Materials and Methods

Parent study: replication of the New Hampshire colorectal cancer screening program

Here, we present the results of an individual randomized trial of the NHCRCSP program delivered to patients whose probability of obtaining a colonoscopy was less than 70%. This was a subanalysis of a larger study testing the replication of the NHCRCSP program (described elsewhere; refs. 10, 15). The NHCRCSP program is a telephone-based program that focuses on six different topics. Patients receive calls covering four topic areas prior to their colonoscopy, and the final two after they complete it. Calls are delivered by a registered nurse navigator; topics are listed in Supplementary Table S1. All study procedures were reviewed and approved by the University of Washington Institutional Review Board (protocol no.: 00000779), which waived informed consent, because the study involved minimal risks to patients. This subanalysis includes parent-study data (n = 280 participants) from the KPNW site plus an additional 215 KPNW participants recruited for the present analysis. Recruitment took place between May 2018 and January 2019; and follow-up occurred through June 2019. The trial was not registered with clinicaltrials.gov.

Study setting

KPNW is an integrated health care delivery system that serves over 600,000 patients in Oregon and Southwest Washington. Colonoscopy services are delivered at 20 different facilities. In 2019, KPNW's colorectal cancer screening rate was 83% among eligible adults ages 50 to 75. In 2019, a total of 67,619 patients obtained FIT testing and 2,986 patients had an abnormal FIT. KPNW operates a mailed FIT outreach program that mails FIT kits and sends automated reminders to eligible patients. KPNW uses OC-Auto-FIT (Polymedco, Cortlandt Manor, NY), a quantitative FIT with results processed by an automated analyzer. Abnormal FIT results are determined using the manufacturer-recommended hemoglobin concentration cutoff of 20 μg of hemoglobin/g of stool.

Predicted probability of colonoscopy adherence

In this analysis, we applied our previously developed risk prediction model to KPNW patients due for colonoscopy following an abnormal FIT test (16). The model, developed and validated in collaboration with the KPNW gastroenterology department, identifies patients with abnormal FIT results who have a low likelihood of obtaining a follow-up colonoscopy on their own, and thus may benefit from patient navigation.
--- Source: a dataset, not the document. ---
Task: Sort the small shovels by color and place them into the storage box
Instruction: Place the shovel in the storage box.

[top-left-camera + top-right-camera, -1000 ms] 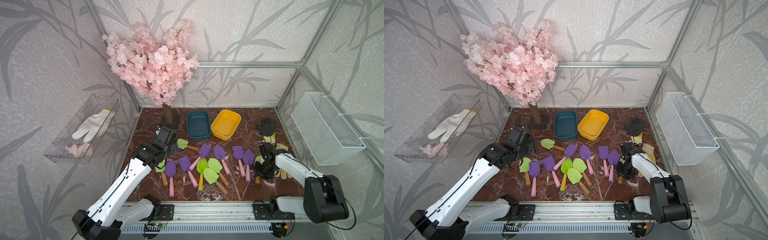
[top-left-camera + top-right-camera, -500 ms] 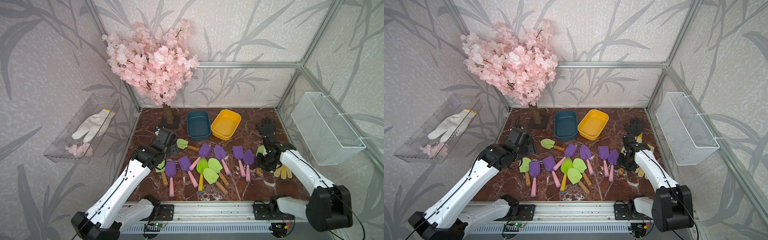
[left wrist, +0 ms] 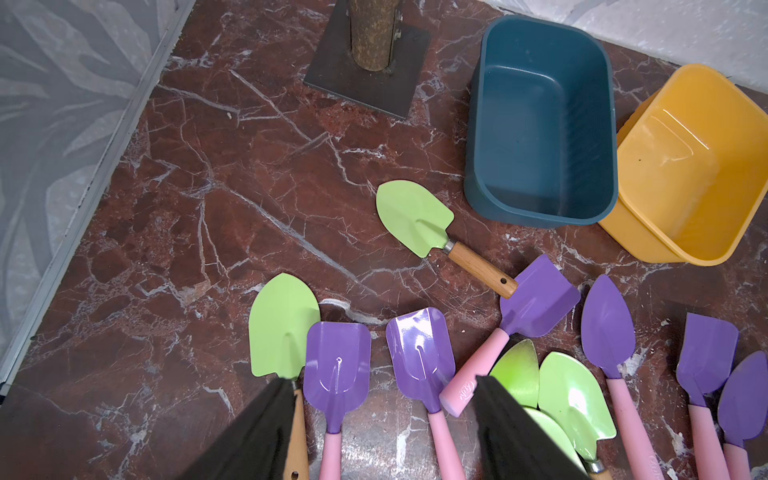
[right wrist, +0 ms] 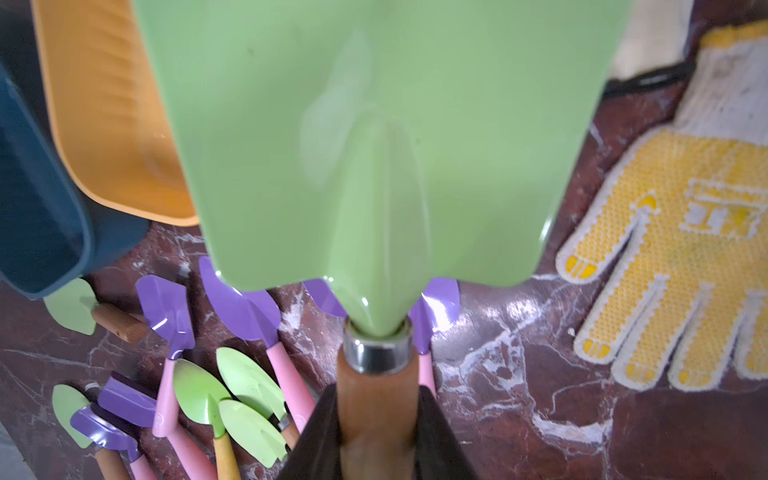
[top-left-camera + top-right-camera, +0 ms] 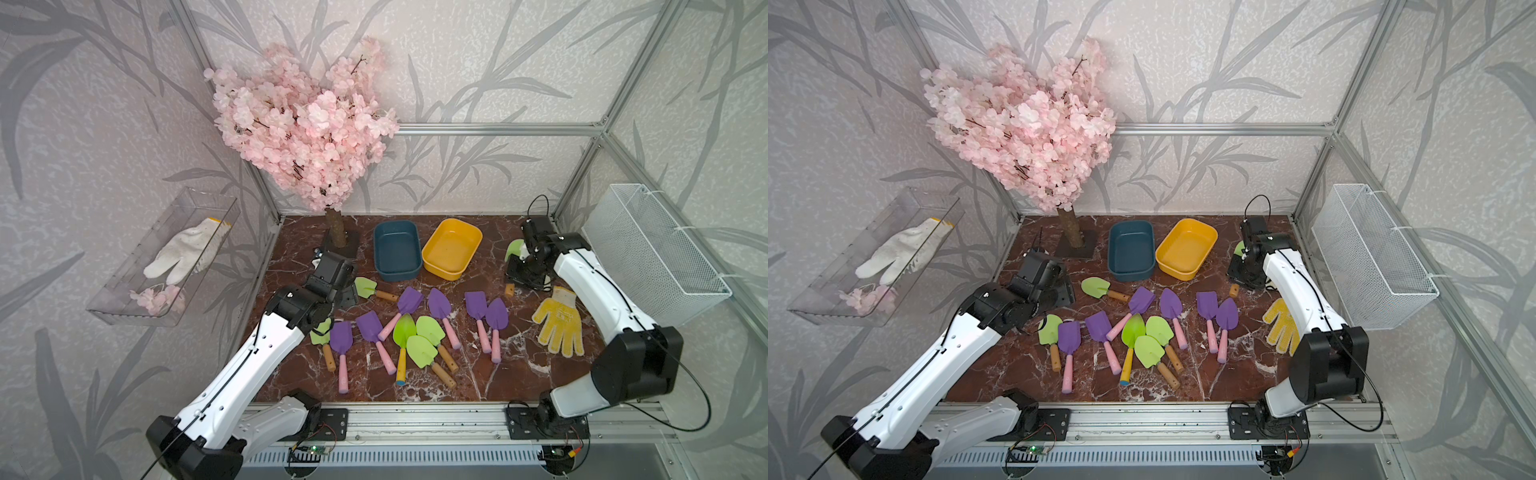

The variables in the prediction model include demographics (age, sex, race, language, and geographic region); clinical data (smoking status, history of comorbid conditions, body mass index, number of prescriptions, prior flu vaccination, hemorrhoids, and substance abuse); and care utilization data (number of encounters and missed appointments in the past year, and prior colorectal cancer screening; Supplementary Table S2). The current model was developed using Cox proportional hazards regression, and internal validation was performed using bootstrapping with 500 replicates. The model's bootstrap corrected C-statistic was 0.65.

Study procedures

Research staff partnered with KPNW clinic staff to implement the NHCRCSP patient navigation program or usual care for patients who had an abnormal FIT test result and an estimated probability of colonoscopy completion of <70% based on the updated prediction model.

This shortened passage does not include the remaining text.